'''

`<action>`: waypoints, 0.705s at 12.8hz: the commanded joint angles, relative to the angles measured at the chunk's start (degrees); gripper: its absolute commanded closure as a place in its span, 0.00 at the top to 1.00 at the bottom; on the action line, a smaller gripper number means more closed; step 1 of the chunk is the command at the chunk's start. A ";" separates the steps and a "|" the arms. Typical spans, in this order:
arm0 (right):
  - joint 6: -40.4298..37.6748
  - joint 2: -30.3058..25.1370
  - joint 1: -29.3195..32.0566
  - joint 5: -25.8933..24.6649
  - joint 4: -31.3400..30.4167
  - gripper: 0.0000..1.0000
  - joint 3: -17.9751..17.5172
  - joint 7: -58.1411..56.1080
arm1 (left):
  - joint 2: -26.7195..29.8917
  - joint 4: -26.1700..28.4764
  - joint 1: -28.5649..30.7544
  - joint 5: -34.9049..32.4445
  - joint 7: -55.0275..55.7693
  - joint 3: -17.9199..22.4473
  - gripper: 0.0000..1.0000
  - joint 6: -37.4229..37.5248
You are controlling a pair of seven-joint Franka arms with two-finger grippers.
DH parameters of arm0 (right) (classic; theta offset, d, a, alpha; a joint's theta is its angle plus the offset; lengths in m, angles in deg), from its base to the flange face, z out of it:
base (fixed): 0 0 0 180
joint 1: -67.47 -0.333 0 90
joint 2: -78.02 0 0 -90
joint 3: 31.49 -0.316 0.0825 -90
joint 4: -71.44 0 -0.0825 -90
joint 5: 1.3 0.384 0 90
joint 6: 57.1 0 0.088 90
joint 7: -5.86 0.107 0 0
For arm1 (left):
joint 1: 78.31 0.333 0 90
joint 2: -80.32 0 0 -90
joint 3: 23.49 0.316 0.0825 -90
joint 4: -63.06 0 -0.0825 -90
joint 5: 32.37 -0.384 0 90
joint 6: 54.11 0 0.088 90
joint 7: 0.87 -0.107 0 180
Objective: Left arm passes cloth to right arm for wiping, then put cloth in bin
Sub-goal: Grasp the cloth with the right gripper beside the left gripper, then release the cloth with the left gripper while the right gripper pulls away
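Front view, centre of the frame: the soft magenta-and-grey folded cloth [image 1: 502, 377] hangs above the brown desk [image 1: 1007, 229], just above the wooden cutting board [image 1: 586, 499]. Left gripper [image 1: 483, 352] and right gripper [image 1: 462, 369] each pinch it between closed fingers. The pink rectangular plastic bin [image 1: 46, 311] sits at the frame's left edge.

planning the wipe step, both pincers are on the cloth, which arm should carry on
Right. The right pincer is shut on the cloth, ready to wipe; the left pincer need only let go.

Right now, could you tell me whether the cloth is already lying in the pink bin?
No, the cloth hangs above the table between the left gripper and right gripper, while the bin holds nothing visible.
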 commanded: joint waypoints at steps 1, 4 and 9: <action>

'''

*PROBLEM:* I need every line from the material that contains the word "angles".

*YOUR SOLUTION:*
`<action>`: waypoints, 0.705s at 12.8hz: the commanded joint angles, relative to the angles measured at the chunk's start (degrees); gripper: its absolute commanded closure as a place in its span, 0.00 at the top to 1.00 at the bottom; on the action line, a smaller gripper number means more closed; step 1 of the chunk is the command at the chunk's start. A ";" separates the steps and a "|" the arms. Typical spans, in this order:
DH parameters of arm0 (right) (classic; theta offset, d, a, alpha; a joint's theta is its angle plus the offset; lengths in m, angles in deg), from its base to the flange face, z out of it:

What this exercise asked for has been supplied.